LIQUIDITY AND CAPITAL REQUIREMENTS

Cash provided from operations increased by $236 million in 1993, primarily due
to higher retail sales, lower interest costs, decreasing capacity purchases
from the co-owners of plants Vogtle and Scherer and the receipt of cash
payments from Gulf States that completed the settlement of litigation.

  The Company estimates that construction expenditures for the years 1994
through 1996 will total $688 million, $555 million and $629 million,
respectively.  The Company will continue to invest in transmission and
distribution facilities and enhance existing generating plants.  These
expenditures also include amounts for nine combustion turbine generating units
and equipment that will be required to comply with the provisions of the Clean
Air Act.
  The Company's contractual capacity purchases will decline by $113 million
over the next three years.  Cash requirements for sinking fund requirements,
redemptions announced, and maturities of long-term debt  are expected to total
$377 million during 1994 through 1996.

  As a result of requirements by the Nuclear Regulatory Commission, the Company
has established external sinking funds for the purpose of funding nuclear
decommissioning costs.  For 1994 through 1996, the amount to be funded for the
Company totals $16 million annually.  For additional information concerning
nuclear decommissioning costs, see Note 1 to the financial statements under
"Nuclear Decommissioning."

SOURCES OF CAPITAL

The Company expects to meet future capital requirements primarily using funds
generated from operations and, if needed, by the issuance of new debt and
equity securities, term loans, and short-term borrowings.  To meet short-term
cash needs and contingencies, the Company had approximately $540 million of
unused credit arrangements with banks at the beginning of 1994.  See Note 8 to
the financial statements for additional information.

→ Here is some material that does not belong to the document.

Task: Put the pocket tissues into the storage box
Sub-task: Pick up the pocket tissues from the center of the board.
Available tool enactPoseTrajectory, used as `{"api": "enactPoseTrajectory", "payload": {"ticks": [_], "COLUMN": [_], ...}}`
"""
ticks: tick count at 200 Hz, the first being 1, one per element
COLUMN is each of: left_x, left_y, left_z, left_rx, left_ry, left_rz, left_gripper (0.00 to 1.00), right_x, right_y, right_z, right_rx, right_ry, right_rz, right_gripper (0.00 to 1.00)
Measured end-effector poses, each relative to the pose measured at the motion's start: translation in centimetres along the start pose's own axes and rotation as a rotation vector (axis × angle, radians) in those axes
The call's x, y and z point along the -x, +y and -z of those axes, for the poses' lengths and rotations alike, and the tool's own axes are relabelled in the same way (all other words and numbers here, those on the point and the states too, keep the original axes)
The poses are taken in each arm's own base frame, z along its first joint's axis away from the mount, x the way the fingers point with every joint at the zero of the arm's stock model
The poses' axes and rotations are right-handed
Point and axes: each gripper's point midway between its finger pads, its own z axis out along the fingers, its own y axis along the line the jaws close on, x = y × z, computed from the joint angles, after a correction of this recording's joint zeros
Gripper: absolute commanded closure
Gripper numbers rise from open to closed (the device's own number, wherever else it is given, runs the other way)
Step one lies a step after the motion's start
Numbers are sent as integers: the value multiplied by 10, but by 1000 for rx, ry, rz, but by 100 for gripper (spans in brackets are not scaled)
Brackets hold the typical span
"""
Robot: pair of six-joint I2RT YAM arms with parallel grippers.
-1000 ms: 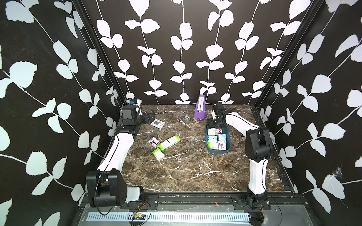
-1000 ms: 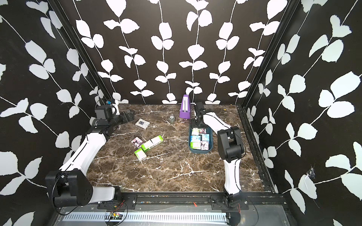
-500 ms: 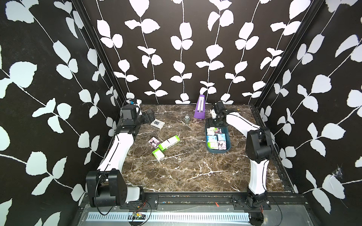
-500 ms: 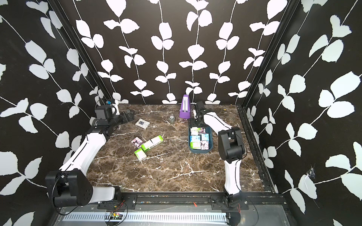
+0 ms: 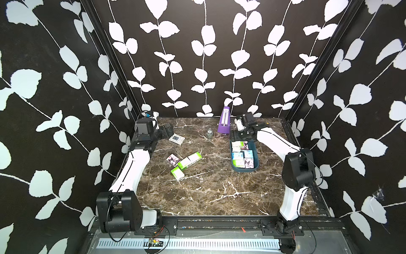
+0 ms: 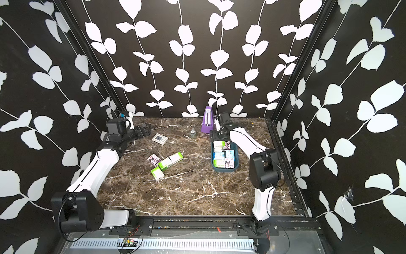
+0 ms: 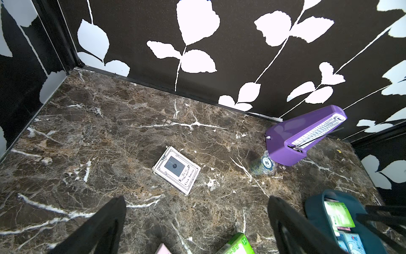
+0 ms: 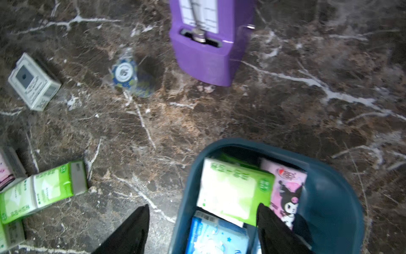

  Completing the remaining two transactions for the sale of Plant Scherer Unit
4 will generate approximately $130 million in both 1994 and in 1995.

   The Company is required to meet certain coverage requirements specified in
its mortgage indenture and corporate charter to issue new first mortgage bonds
and preferred stock.  The Company's ability to satisfy all coverage
requirements is such that it could issue new first mortgage bonds and preferred
stock to provide sufficient funds for all anticipated requirements.

ENVIRONMENTAL ISSUES

In November 1990, the Clean Air Act was signed into law.  Title IV of the Clean
Air Act -- the acid rain compliance provision of the law -- will have a
significant impact on The Southern Company.  Specific reductions in sulfur
dioxide and nitrogen oxide emissions from fossil-fired generating plants will
be required in two phases.  Phase I compliance must be implemented in 1995 and
affects eight generating plants -- some 10,000 megawatts





                                      7
<PAGE>   8
MANAGEMENT'S DISCUSSION AND ANALYSIS (continued)
Georgia Power Company 1993 Annual Report


of capacity or 35 percent of total capacity -- in the Southern electric system.
Phase II compliance is required in 2000, and all fossil-fired generating plants
in the Southern electric system will be affected.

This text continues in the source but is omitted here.